Gördük. Çöktüler. Uçtular. Eğrildiler. Büküldüler. Yok oldular. İnsanları yuttular. On binlercesini. Birkaç dakikada. Bilimin hiçe sayıldığı, çürümenin çürüttüğü, kurnazlık prim yaptığı için. Yüzyıllardır duran kalenin sadece “restore” edilen yerinin yıkılması, paramparça olan yolların toprak üzerine asfalt dökülmüşlükten ibaret olduğunun ortaya çıkması değer erozyonunun net göstergesidir. Ne kader ne de talih. Öte yandan bu büyük felaket başka bir değerin yeniden ortaya çıkmasını sağlıyor. Belki de en önemli değer. İnsan olmak. İlk andan itibaren insanlar, belki hiç tanımadıkları, görmedikleri, bilmedikleri insanlar için kaygılandığı, kahrolduğu, görülen büyük destek boşluğunun daha da büyüttüğü kaygılarla bir araya geldiler. Anında örgütlendiler.

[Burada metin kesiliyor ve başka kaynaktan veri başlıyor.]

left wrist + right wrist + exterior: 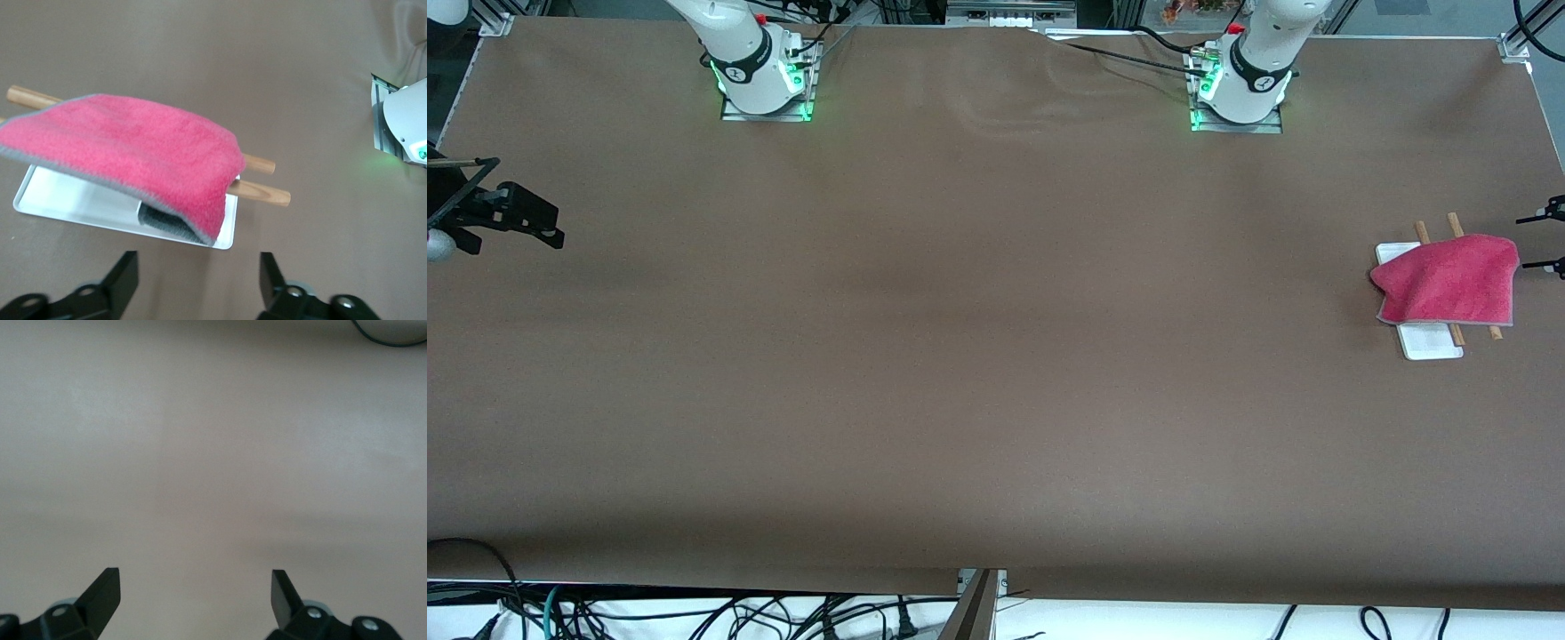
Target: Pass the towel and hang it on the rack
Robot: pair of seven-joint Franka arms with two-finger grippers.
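Note:
The pink-red towel [1449, 280] [133, 143] lies draped over the two wooden rods of the rack [1432, 342] [80, 200], at the left arm's end of the table. One corner hangs down onto the white base. My left gripper [1526, 242] [198, 267] is open, just off the towel's edge toward the table's end, with nothing between its fingers. My right gripper [516, 218] [195, 580] waits open and empty over bare table at the right arm's end.
Brown cloth covers the whole table [978, 356]. The two arm bases [765, 80] [1240, 89] stand along the edge farthest from the front camera. Loose cables [694, 618] lie below the table's near edge.

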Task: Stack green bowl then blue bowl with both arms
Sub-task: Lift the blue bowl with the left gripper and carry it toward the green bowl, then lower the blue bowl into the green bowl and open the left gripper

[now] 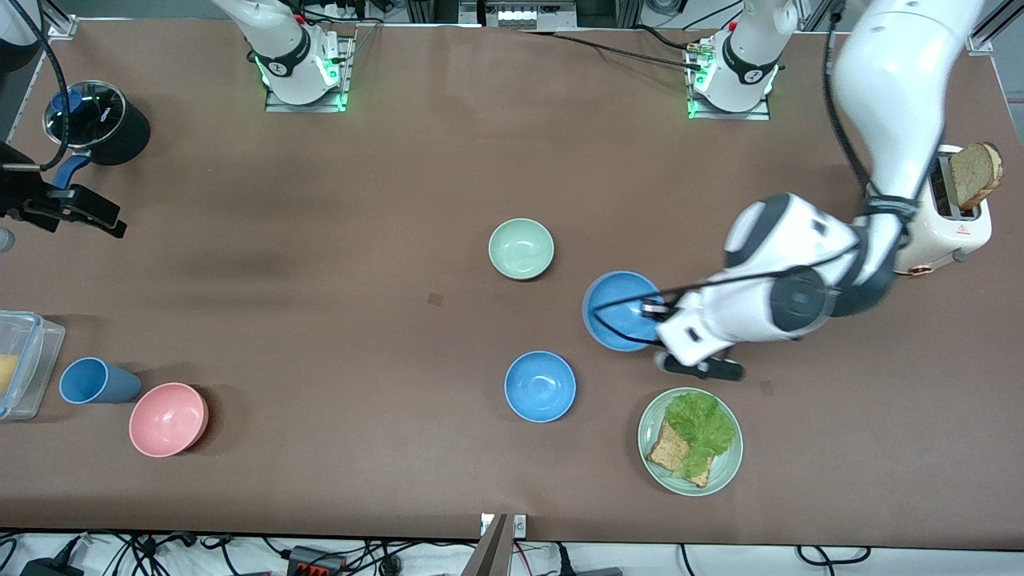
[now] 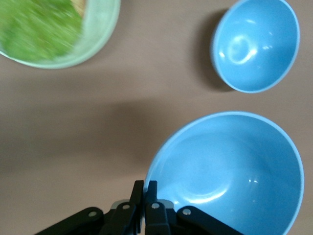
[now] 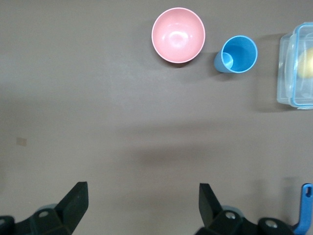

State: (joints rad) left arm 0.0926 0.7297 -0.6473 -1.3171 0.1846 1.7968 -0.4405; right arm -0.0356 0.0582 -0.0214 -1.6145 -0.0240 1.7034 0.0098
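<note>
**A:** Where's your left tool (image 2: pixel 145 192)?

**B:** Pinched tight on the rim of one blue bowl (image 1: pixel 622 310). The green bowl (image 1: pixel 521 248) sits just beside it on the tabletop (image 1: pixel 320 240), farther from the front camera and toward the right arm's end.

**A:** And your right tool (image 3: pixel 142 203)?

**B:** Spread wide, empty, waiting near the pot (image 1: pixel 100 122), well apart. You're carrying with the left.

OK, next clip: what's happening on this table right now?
The left hand is shut on the rim of a blue bowl, beside the green bowl it is meant to stack with. A second blue bowl sits nearer the front camera, next to a plate of bread and lettuce. The green bowl stands alone, nothing stacked yet. The right hand waits open toward its own end of the table, near a pink bowl and a blue cup.
</note>
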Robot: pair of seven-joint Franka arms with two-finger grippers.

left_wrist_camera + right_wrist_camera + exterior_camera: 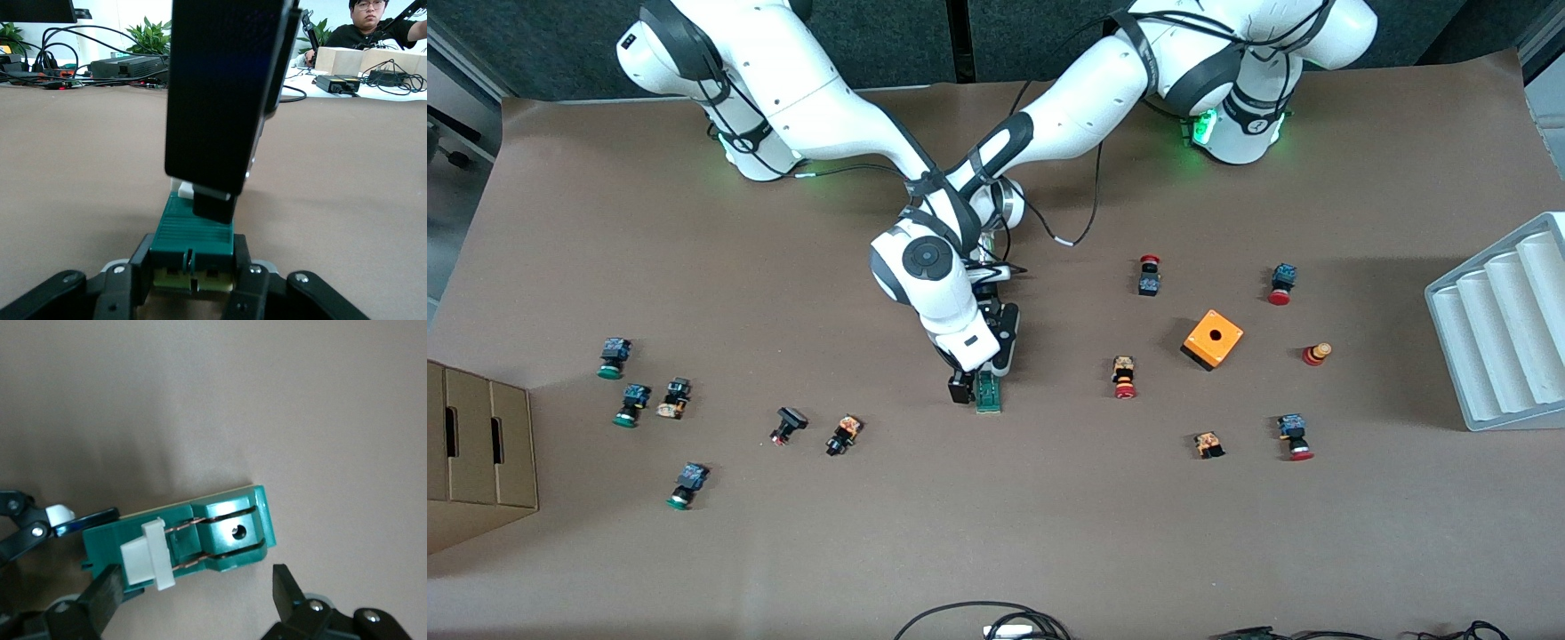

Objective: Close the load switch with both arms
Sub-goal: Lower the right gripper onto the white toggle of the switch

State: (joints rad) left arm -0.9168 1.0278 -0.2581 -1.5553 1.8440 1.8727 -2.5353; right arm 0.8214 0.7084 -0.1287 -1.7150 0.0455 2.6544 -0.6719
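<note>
Your left end effector [193, 283] is clamped on one end of the switch [193, 233], a finger [127, 283] pressed against each side of the green body, pinning it flat on the table [996, 533]. Your right end effector [200, 593] hangs just over the same switch with its fingers [103, 597] spread as wide as they go and nothing between them. In the right wrist view they straddle the body [200, 533] without touching it, one finger beside the white slider [147, 553], the other off the end that has the round hole.

The switch [988, 391] lies near the middle of the table, nearer the front camera than both wrists, with its long axis running toward that camera. The left arm holds the end nearest the bases; the right end effector [971, 384] covers the rest. The slider sits on the top face, part-way along the body, and looks as if it travels along that long axis.

So, as I judge it, the coming move belongs to your right arm: the left one is already doing the bracing. The slider lies directly below the right fingers, and any push has to go along the body's length, against the left grip, or the switch may twist out of it.

Loose push buttons [1125, 377] and an orange cube [1213, 339] lie well apart from the work.
</note>
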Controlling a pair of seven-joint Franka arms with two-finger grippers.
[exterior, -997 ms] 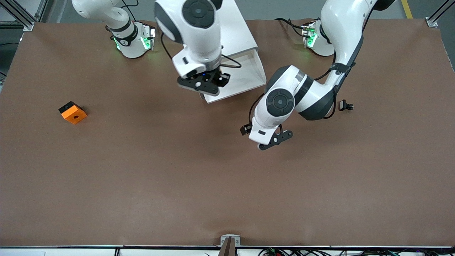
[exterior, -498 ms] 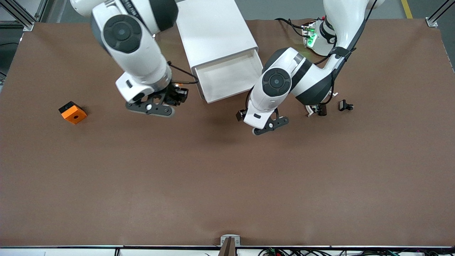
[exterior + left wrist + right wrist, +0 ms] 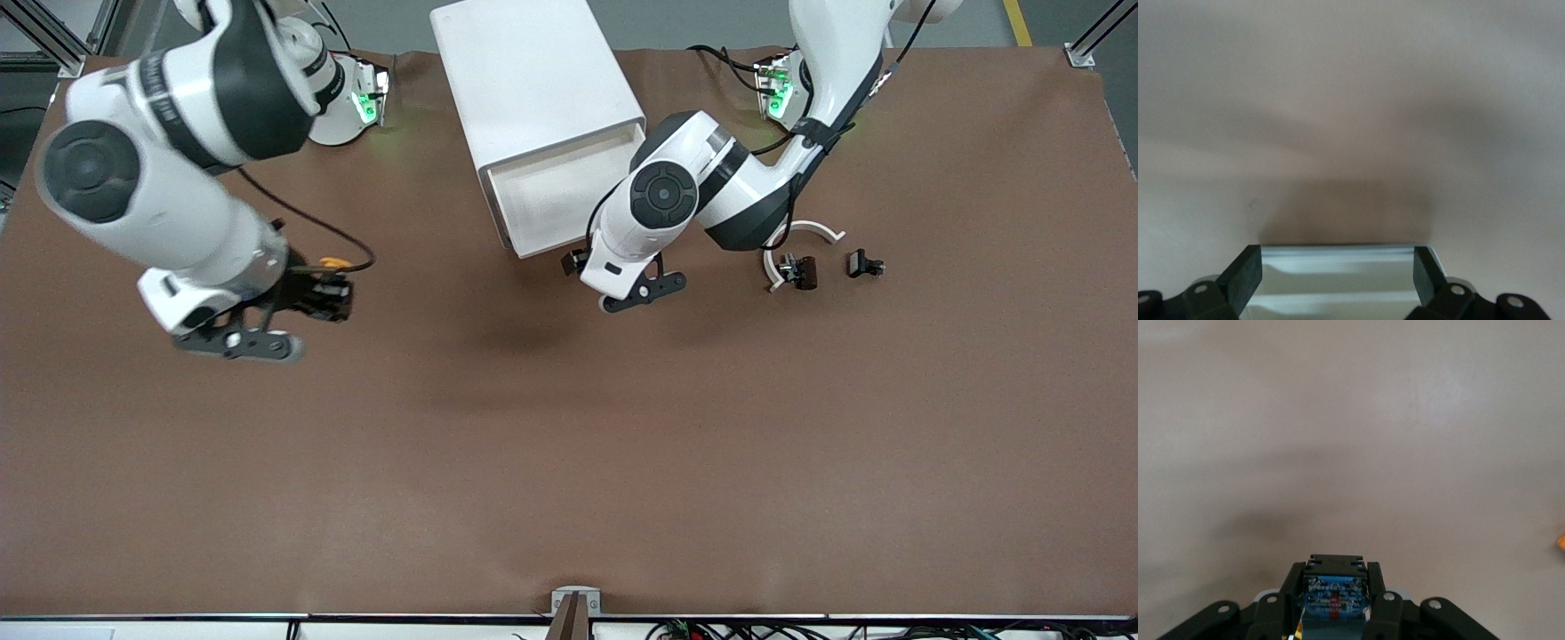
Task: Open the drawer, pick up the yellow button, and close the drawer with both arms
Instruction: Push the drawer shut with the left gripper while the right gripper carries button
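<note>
Item 1 – drawer (image 3: 562, 191): top of the white cabinet (image 3: 533, 71), pulled out toward the front camera, pale tray floor in view from above

Item 2 – button (image 3: 1336, 592): small black-bodied piece w/ a blue face, pinched in the right gripper (image 3: 1336, 577). Cap not clearly seen, only an orange-yellow sliver just beside it. Up in the air, well apart from the drawer

Item 3 – right gripper (image 3: 238, 343): over bare table (image 3: 569, 462) toward the right arm's end, fingers (image 3: 1377, 583) closed tight on both sides of the button

Item 4 – left gripper (image 3: 644, 291): low over the table just in front of the open drawer, near its front corner at the left arm's end. In the left wrist view its pincer (image 3: 1337, 257) is spread wide, approx. full width, gripping nothing

Item 5 – misc., toward the left arm's end: small black clip (image 3: 864, 264) on the table; beside it a white curved strip (image 3: 807, 231) w/ a small dark part (image 3: 800, 270) at its end

Item 6 – orange patch (image 3: 1560, 541) at the edge of the right wrist view, can't tell what it is
</note>
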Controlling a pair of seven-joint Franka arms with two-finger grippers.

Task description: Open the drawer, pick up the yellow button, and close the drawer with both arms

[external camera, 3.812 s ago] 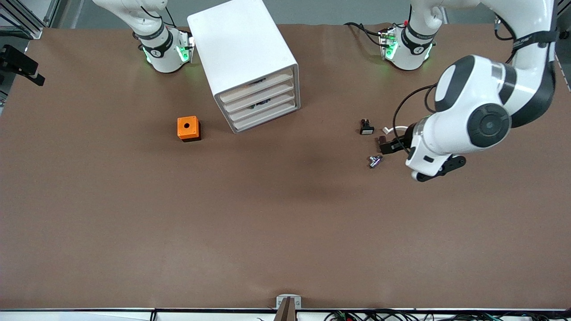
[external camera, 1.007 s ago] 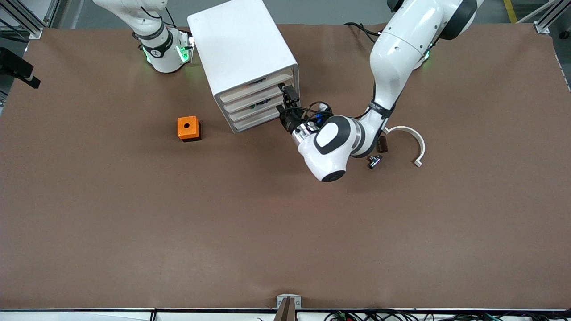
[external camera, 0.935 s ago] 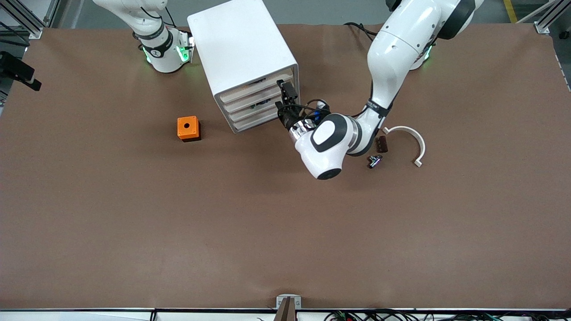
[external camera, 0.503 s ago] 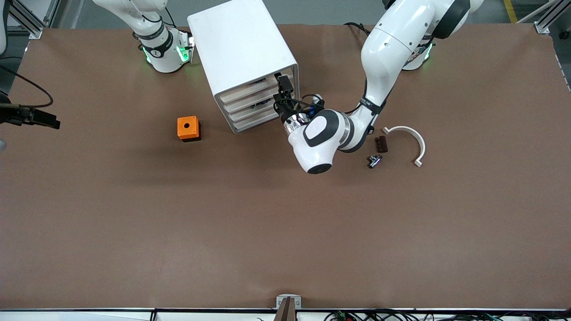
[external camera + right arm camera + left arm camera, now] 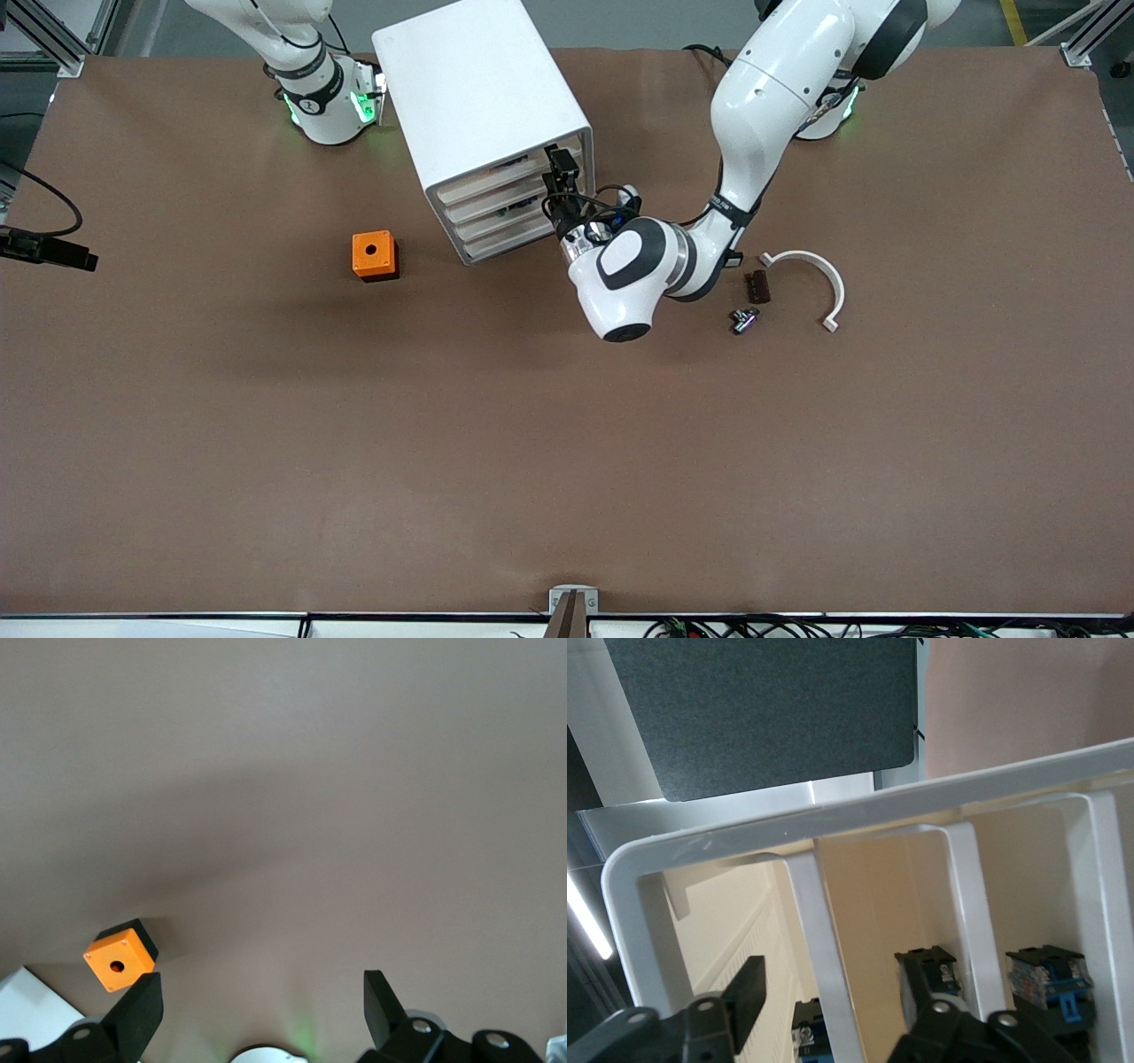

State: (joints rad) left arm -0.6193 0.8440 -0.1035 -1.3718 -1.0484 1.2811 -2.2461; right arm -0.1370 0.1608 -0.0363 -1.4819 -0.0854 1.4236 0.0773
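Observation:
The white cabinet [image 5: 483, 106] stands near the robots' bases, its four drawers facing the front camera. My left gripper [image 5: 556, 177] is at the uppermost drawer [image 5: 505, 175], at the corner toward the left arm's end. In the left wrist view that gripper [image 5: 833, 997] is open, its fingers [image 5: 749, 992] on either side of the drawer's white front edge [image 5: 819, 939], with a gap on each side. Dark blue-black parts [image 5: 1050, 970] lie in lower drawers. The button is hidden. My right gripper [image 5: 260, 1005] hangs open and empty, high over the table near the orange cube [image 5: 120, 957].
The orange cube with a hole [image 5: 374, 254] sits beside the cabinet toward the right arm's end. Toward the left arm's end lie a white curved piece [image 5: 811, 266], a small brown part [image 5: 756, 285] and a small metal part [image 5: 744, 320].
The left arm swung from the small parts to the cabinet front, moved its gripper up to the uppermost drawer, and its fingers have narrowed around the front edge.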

Ülkenin her yerinde. Unvan, meslek, öğrenim, yaş ayırmadan bir arada canla başla çalışıyorlar. Yardımlaşma, paylaşma, dayanışma, empati yani insan olmanın değeri yeniden anlaşıldı. Sivil toplumun refleksleri, kapsayıcılığı derhal devreye girdi. Regülasyondansa, bir sivil hareketin bağış adresi olabilmesi aynı değerleri paylaşmanın güvenini gösterdi. Kripto para ile bile çok yüksek miktar bağışlarla ulaşılması aslında “öncü-yenilikçi” bir güç kaynağının göstergesi oldu. İki gün içinde beş yüz programcının kayıp bilgilerine erişimi ve diğer acil bilgilere ulaşılması için anında platform geliştirmesi buna bir de twitter’dan gelen sorgulama ve bilgileri yapay zeka yoluyla eklemeleri aslında her alanda ortak reflekslerin ne kadar güçlü olduğunu gösterdi.

Tıp, mühendislik, lojistik, malzeme, iletişim, tedarik vb. çok farklı konularda çoklu uzmanlığı olan ekiplerin, kişilerin bir arada çalışma zorunluluğu da netleşti. Doğal afet, pandemi, ekonomik kriz... Sorunlarının bir süre daha devam edeceği göz önüne alınırsa hem regülasyon hem kurumlarda ve şirketlerde yepyeni, etkin, verimli, hıza dayanıklı, sürtünmesiz, işleyişleri gerçekleştirecek yepyeni yapılanmaların gerekliliği kesinleşti. Kapsayıcı işteş fiillerin yani dayanışmanın, anlaşmanın, iletişimin, paylaşmanın yani insan olmanın, kutuplaşmanın bu kadar pompalandığı bir dünyada, insanı en iyi hissettirecek değer olacak gibi. Bütün engellere engellemelere rağmen. Bireysel çıkarlar uğruna, gerçek değerleri yok saymaya değer mi?